How the police respond to victims of sexual abuse from ethnic minority backgrounds who may be at risk of honour-based abuse was the subject of a super complaint lodged in August 2020.

A new report has revealed gaps in forces' understanding of honour-based abuse, after a super-complaint identified nine areas of policing that are causing harm to those who may be at risk.

In August 2020, the Tees Valley Inclusion Project (TVIP) lodged a super-complaint raising concerns that the police response to sexual abuse was putting victims from ethnic minority backgrounds at risk of honour-based abuse.

Following a joint investigation into these concerns, HMICFRS, the College of Policing and the IOPC found that some victims may be supported properly because forces did not clearly understand the associated risks, and that police recording of ethnicity is patchy and inconsistent.

To complete this work, the group looked at previous HMICFRS inspections and Home Office reports, victim case studies and interviews, IOPC case files, and interviewed the NPCC leads for honour-based abuse, rape and serious sexual offences, domestic abuse and child abuse.

They also undertook fieldwork remotely in six forces: Cleveland Police, Devon & Cornwall Police, Gwent Police, Merseyside Police, Suffolk Constabulary and West Midlands Police.

The senior panel foreword reads: 'Information on the experiences of victims of sexual abuse is plentiful, recent and rich, but it lacks an in-depth consideration of differences in experience based on ethnicity or vulnerability connected to honour-based abuse.

'There are significant gaps in the data collected by the police as well as quality concerns. This is a well-known problem. We believe it has now become an intolerable one.'

The NPCC - which is currently reviewing data standards for the recording of all protected characteristics - has been asked to take the super-complaint into account when proposing changes to address this problem.

Further recommendations have also been made to chief constables and PCCs. 

HMIC Inspector of Constabulary Andy Cooke said: “Reporting sexual abuse is difficult enough for victims, and it is unacceptable those at risk of honour-based abuse are not properly safeguarded when they are courageous enough to report these crimes.
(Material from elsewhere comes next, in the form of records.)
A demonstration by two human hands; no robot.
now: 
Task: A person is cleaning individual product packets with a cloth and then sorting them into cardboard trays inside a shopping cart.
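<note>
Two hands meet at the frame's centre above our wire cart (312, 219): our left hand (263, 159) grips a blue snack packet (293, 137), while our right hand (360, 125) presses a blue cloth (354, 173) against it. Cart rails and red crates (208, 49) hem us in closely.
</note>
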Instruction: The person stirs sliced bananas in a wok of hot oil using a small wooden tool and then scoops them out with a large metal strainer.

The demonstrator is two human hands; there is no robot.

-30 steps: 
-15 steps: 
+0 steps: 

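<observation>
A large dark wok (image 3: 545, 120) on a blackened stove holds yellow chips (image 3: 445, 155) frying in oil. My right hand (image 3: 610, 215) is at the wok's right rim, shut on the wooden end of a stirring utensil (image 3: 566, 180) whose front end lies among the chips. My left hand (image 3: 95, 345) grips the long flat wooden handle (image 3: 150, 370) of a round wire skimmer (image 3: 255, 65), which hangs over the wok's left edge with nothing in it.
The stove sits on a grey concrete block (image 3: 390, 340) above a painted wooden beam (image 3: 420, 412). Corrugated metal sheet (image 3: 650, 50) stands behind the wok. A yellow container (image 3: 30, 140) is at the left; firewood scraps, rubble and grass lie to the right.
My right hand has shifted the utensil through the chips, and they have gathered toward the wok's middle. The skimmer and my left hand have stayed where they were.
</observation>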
“It is clear real change is needed. If acted on, our recommendations will go a long way in helping to improve the service these victims receive.”


Failure to keep victims informed following the report of sexual abuse, to provide information during the prosecution process, and to discuss special measures were raised as specific aspects of the super-complaint.
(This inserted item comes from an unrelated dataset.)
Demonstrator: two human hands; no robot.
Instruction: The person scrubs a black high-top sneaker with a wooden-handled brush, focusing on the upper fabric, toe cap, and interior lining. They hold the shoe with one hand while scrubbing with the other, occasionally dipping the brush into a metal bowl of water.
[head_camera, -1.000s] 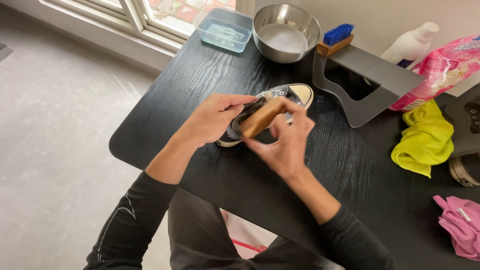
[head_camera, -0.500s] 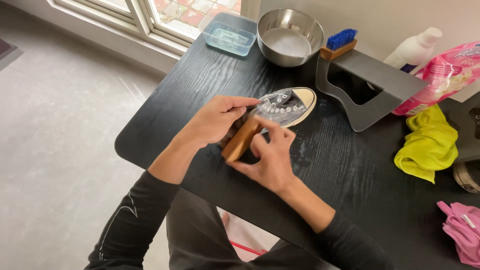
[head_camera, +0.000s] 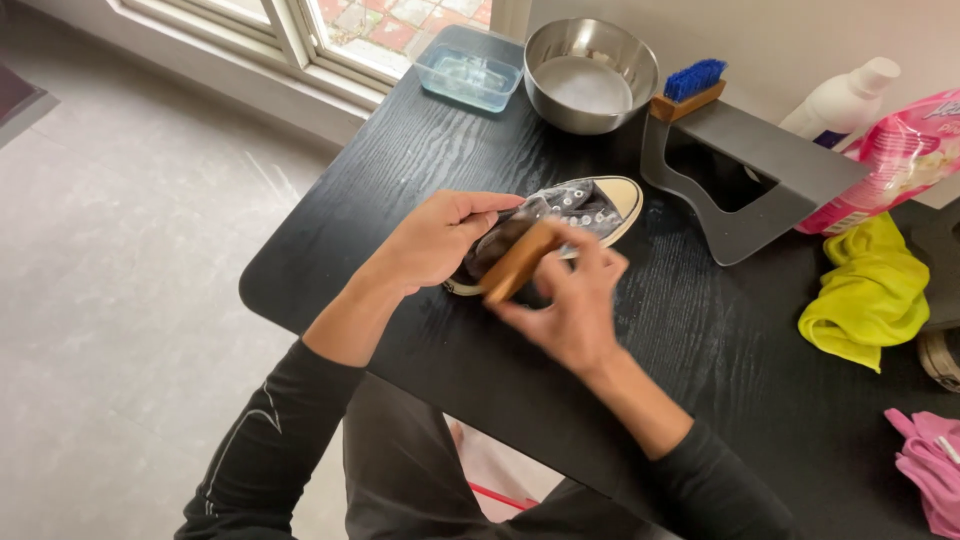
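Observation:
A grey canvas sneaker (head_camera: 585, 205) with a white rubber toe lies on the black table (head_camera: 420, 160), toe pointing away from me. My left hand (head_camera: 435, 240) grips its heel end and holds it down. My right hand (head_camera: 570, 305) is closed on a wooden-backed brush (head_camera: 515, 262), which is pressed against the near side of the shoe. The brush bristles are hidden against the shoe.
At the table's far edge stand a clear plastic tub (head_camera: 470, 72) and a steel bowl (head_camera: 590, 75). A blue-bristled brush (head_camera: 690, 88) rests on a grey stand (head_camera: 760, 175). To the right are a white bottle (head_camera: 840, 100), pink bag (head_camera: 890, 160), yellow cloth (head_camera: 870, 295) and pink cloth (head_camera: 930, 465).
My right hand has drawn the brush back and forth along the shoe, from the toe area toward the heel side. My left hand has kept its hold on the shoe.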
A lack of empathy from the police also featured among the nine areas of complaint.

The report describes deficiencies in ethnicity recording as a 'fundamental failing' which means the police are 'severely limited in the way they can monitor their own performance'.
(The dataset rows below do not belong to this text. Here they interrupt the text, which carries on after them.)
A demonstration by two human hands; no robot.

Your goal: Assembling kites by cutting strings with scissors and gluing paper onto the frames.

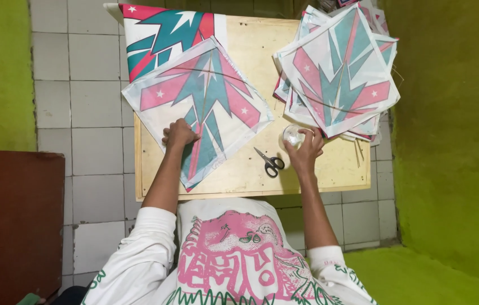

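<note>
Small home kite-making workshop: a low wooden work board [329, 169] on a tiled floor [90, 107], stacked finished paper kites [341, 73] (identical printed pattern), scissors [270, 162], green-painted walls [454, 141].

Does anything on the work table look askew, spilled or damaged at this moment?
Nothing looks spilled or damaged. The kite stack at the far right is fanned unevenly and overhangs the wooden table edge; scissors lie closed by the right hand.
</note>
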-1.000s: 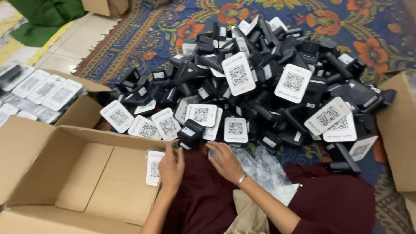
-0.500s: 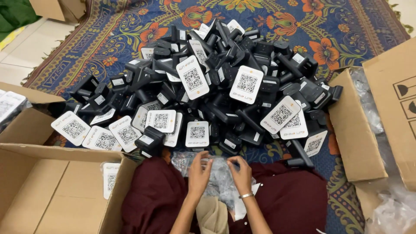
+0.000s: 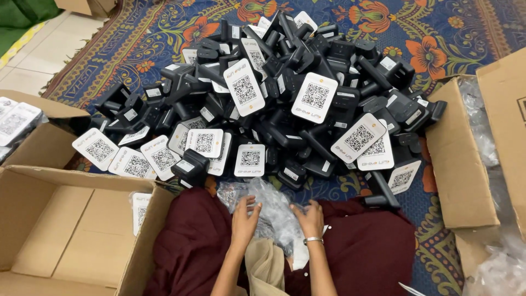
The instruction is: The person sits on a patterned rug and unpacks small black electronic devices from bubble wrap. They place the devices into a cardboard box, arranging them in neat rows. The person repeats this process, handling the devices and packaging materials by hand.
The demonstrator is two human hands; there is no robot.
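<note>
A large heap of black stand devices with white code cards (image 3: 285,104) lies on a patterned rug in front of me. On my lap, over dark red cloth, rests a bundle of clear plastic bags (image 3: 268,205). My left hand (image 3: 245,221) lies on the bundle's left side with fingers spread. My right hand (image 3: 310,218), with a metal bracelet at the wrist, touches its right side. Neither hand is closed around a device.
An open cardboard box (image 3: 71,230) at my left holds one bagged card device (image 3: 140,211) against its wall. Another open box (image 3: 466,159) at the right holds crumpled clear plastic. A third box with white cards (image 3: 13,118) sits far left.
My view swung right, off the left box. My hands left the device near that box and came together on the plastic bags on my lap.
</note>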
Contributors couldn't be sure whether a number of the features raised by the TVIP - including those referenced above - are 'more common for victims from ethnic minority backgrounds and/or those who may be at risk of honour-based abuse'. 

However, the report accepted that these are common failures in the police response to victims of all ethnicities.

In terms of recommendations made, it was revealed that forces generally only include the risk of honour-based abuse in their domestic abuse policies.

The report recommended that chief constables update their forces' sexual abuse policies to include the risk of honour-based abuse, with the College to update its existing sexual abuse APP to include this risk.

Another recommendation was that PCCs should work with police, safeguarding partners and specialist support organisations to understand the needs of sexual abuse victims who may be at risk of honour-based abuse, and consider those needs when commissioning local support services.

The interim director general of the IOPC, Tom Whiting thanked the TVIP for lodging a super-complaint which "shines a light on the additional risks some victims may face" when reporting sexual abuse.

The College's CEO, CC Andy Marsh, credited the "many dedicated and committed officers and staff" who support these victims, while recognising that change is needed - particularly to forces' ethnicity recording practices.